As Chavez’s son, Paul Chavez, led a tour around the grounds, the 87-year-old Einstein recalled the many days he climbed the hills behind the preventorium with his oldest daughter.

After leaving the sanitarium’s staff, Einstein became a prominent Bakersfield physician, the medical director of Bakersfield Memorial Hospital and a recognized expert on valley fever, a sometimes fatal regional airborne disease. He also continues to see TB patients at a Kern County Health Department clinic.

The sanitarium and preventorium in Keene were damaged in the 1952 Tehachapi-Bakersfield earthquakes and closed by Kern County in the late 1960s.

In applying for the state grant to assist with the preventorium’s renovation, the Cesar E. Chavez Foundation noted that the Keene complex has historical significance for Kern County residents, as well as those involved in the farmworker organizing effort.

Dennis Dahlin, the Sacramento-based project coordinator, explained that besides money from the state grant and payments from the Cesar E. Chavez Foundation, much of the work and supplies for the center were volunteered by companies and individuals.

"A lot of people in construction wanted to get involved because they believe in the cause," he said.

Using original drawings on file with Kern County, San Diego architect Carlos Rodriguez prepared renovation plans to comply with current building codes. Areas such as the children’s dormitories were given an open, airy feeling by removing dropped ceiling and exposing wooden beams.
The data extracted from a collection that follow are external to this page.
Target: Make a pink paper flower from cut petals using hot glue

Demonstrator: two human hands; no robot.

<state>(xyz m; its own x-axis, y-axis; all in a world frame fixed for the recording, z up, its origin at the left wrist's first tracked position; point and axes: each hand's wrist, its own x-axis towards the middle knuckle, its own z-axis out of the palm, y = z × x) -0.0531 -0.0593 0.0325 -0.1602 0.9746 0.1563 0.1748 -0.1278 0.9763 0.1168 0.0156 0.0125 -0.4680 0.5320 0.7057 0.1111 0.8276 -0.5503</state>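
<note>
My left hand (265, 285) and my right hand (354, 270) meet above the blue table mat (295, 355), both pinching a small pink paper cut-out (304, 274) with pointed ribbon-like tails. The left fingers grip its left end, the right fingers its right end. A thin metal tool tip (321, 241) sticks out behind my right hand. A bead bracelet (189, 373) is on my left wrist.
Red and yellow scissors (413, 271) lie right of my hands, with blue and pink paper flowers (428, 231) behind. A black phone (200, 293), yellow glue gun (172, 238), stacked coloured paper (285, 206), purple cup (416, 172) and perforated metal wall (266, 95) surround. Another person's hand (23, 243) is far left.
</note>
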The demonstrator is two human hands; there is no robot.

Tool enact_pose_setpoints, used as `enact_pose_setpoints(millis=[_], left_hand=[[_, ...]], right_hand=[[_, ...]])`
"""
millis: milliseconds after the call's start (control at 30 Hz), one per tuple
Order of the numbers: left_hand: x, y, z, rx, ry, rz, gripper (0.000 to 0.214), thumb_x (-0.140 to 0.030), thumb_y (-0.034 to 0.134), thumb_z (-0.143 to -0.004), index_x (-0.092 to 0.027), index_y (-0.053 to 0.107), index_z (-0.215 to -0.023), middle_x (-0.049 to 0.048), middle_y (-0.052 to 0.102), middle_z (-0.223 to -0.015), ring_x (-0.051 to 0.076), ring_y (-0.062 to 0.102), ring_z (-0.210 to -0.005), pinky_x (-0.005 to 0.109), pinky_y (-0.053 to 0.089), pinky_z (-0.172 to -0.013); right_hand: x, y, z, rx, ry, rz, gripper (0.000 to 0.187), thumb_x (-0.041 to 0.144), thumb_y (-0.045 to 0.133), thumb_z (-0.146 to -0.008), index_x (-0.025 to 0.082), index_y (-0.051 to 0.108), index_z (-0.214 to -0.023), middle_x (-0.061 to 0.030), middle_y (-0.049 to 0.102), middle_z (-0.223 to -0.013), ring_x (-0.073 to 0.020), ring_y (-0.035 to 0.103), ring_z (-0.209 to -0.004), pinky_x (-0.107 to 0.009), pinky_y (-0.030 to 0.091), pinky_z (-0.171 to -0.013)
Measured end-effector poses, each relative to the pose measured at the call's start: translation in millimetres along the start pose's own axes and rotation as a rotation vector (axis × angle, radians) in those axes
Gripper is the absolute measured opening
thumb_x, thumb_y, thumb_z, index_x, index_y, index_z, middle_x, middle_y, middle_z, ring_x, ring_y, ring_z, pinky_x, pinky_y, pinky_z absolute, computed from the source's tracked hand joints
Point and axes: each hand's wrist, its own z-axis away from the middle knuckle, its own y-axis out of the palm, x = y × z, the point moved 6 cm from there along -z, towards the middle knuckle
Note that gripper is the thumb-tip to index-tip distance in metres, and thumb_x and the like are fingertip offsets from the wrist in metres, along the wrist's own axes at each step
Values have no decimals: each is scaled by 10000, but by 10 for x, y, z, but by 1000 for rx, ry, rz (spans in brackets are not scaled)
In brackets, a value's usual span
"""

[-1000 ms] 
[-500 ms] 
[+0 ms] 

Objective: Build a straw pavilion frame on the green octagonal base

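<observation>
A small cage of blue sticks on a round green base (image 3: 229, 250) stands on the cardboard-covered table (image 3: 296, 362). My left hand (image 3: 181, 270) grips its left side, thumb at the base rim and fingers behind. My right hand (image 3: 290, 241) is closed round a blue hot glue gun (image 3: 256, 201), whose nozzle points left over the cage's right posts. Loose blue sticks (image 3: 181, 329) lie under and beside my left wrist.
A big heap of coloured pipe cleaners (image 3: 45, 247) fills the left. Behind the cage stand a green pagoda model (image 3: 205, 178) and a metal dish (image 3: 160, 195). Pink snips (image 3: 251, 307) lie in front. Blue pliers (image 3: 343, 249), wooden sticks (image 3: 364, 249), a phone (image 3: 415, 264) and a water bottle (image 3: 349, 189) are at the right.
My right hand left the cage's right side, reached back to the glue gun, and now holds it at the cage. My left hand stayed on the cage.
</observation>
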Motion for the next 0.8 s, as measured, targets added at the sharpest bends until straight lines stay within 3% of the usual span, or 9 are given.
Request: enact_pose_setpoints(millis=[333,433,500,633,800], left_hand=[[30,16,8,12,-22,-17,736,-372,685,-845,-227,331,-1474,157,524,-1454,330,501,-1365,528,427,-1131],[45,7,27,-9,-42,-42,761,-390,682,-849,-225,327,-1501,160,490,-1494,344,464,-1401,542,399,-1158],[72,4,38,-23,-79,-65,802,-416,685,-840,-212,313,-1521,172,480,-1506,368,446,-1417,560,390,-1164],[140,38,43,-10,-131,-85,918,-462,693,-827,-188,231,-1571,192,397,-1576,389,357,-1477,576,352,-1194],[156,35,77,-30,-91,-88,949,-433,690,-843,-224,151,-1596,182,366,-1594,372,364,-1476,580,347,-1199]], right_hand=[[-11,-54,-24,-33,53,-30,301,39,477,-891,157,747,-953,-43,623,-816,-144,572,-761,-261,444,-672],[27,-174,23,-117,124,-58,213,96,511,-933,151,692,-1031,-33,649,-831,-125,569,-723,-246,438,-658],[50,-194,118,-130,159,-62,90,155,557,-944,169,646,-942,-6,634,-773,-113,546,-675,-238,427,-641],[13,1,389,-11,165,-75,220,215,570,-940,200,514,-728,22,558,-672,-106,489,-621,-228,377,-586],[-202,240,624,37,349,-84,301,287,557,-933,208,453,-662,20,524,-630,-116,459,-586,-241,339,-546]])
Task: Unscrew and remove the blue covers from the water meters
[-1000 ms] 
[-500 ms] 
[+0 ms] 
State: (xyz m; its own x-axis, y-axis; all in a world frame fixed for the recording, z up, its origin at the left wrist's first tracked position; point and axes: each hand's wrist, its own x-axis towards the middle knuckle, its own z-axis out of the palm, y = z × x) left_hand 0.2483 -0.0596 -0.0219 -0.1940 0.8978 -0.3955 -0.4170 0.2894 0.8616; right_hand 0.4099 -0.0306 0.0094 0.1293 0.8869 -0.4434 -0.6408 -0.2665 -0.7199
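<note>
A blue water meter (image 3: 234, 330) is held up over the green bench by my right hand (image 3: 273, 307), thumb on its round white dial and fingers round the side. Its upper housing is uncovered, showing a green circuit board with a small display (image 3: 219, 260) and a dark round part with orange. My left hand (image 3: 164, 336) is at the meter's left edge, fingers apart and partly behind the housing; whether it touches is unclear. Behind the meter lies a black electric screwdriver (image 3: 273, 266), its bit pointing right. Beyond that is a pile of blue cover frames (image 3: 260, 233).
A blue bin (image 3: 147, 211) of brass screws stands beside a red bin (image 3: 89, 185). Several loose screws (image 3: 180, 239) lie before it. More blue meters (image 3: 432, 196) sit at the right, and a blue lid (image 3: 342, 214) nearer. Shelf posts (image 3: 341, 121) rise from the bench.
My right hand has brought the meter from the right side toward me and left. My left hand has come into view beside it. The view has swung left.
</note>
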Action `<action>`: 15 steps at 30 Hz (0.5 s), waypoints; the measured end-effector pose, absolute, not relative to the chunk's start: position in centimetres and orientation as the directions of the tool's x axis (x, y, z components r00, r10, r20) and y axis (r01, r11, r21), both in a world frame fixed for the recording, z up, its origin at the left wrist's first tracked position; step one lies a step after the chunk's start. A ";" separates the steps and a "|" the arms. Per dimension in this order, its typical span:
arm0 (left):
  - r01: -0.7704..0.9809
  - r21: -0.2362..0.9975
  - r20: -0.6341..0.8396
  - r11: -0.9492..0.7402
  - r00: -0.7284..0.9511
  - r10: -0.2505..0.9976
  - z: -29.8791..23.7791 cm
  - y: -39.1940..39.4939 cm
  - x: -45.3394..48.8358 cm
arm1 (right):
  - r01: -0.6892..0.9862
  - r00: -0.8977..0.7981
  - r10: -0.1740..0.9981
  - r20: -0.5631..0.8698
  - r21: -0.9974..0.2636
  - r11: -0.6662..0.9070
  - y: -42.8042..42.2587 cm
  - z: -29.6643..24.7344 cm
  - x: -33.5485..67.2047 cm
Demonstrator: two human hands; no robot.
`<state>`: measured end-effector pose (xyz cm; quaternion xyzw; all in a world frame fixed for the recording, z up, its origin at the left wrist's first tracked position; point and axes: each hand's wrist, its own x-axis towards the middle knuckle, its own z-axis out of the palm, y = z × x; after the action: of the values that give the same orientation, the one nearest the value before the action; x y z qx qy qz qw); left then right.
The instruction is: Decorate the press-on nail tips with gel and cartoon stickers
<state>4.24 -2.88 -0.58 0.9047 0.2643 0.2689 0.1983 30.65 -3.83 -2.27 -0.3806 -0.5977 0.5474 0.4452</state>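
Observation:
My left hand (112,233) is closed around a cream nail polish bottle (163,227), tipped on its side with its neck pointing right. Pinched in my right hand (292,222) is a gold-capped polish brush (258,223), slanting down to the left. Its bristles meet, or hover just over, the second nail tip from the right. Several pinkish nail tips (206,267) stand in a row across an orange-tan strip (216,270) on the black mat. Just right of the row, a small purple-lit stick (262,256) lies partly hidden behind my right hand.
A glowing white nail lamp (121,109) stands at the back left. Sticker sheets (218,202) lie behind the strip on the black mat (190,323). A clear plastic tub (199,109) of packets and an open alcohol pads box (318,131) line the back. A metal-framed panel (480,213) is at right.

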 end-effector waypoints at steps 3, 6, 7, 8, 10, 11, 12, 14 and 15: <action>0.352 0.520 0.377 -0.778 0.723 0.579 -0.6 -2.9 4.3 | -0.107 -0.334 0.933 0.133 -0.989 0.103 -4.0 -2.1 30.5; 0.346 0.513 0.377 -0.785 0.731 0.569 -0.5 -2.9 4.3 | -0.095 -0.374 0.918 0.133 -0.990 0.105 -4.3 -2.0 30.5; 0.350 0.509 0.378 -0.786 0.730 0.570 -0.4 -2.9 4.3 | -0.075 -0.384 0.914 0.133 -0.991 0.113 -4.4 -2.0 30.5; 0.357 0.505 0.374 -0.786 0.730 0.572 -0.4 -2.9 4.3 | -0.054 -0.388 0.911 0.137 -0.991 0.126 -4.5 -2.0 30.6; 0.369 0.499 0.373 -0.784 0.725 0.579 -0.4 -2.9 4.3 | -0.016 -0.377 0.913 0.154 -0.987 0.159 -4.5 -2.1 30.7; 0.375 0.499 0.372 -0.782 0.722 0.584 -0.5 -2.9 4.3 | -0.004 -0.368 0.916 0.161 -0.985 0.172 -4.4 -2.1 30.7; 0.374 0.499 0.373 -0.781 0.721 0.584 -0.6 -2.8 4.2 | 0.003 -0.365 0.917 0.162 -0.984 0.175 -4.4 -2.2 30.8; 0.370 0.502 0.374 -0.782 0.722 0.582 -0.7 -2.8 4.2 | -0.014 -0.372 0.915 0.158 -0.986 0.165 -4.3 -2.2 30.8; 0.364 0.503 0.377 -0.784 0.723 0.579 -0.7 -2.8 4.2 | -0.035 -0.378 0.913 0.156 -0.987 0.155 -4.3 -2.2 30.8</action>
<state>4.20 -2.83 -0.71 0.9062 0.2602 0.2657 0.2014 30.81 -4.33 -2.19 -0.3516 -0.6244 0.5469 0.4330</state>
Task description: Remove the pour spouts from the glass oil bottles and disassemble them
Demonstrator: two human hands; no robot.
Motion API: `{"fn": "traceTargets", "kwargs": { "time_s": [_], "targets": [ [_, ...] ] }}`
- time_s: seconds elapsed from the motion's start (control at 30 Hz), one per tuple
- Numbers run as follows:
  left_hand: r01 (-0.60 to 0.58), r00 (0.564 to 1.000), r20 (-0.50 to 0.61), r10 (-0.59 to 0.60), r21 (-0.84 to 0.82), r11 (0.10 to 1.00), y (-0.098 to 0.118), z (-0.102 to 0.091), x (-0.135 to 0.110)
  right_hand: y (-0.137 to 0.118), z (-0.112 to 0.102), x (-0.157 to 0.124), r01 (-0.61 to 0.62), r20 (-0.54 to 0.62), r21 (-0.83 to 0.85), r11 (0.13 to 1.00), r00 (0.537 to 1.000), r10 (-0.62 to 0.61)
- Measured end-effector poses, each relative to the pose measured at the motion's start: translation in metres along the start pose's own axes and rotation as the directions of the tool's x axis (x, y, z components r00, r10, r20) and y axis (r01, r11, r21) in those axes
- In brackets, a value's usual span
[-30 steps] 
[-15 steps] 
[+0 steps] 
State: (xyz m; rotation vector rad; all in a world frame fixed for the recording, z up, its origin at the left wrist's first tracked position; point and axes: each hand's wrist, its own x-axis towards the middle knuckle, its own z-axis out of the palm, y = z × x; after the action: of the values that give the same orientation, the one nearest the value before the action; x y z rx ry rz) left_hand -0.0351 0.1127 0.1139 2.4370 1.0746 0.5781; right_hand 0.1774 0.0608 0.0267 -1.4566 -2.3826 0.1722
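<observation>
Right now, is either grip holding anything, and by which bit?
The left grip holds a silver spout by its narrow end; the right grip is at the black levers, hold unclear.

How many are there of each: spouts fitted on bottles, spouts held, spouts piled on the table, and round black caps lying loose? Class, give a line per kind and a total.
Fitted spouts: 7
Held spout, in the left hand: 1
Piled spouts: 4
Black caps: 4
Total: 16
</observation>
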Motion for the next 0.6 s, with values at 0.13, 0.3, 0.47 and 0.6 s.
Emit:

Nearly all the windows have been replaced and a courtyard constructed to link the complex’s buildings.

As with the visitor center, museum and memorial gardens, native materials have been used for much of the construction, said Monica Parra, the center’s conference and events manager.

"Dad believed ordinary people can do extraordinary things," said Paul Chavez, president of the Cesar E. Chavez Foundation. But to do extraordinary things, Chavez recognized that people need to be trained and inspired.

Training and inspiring people to work for their communities will be the center’s primary use. In addition, it can be rented by groups and individuals for conference and social events, including weddings, by calling Parra at 823-6271.

The center’s celebration Saturday is open to the public. Kern County residents, who years ago passed through the doors of the former sanitarium and preventorium, as well as the thousands of people who helped build the farm worker movement are being invited to return to Keene to tour the historic facility.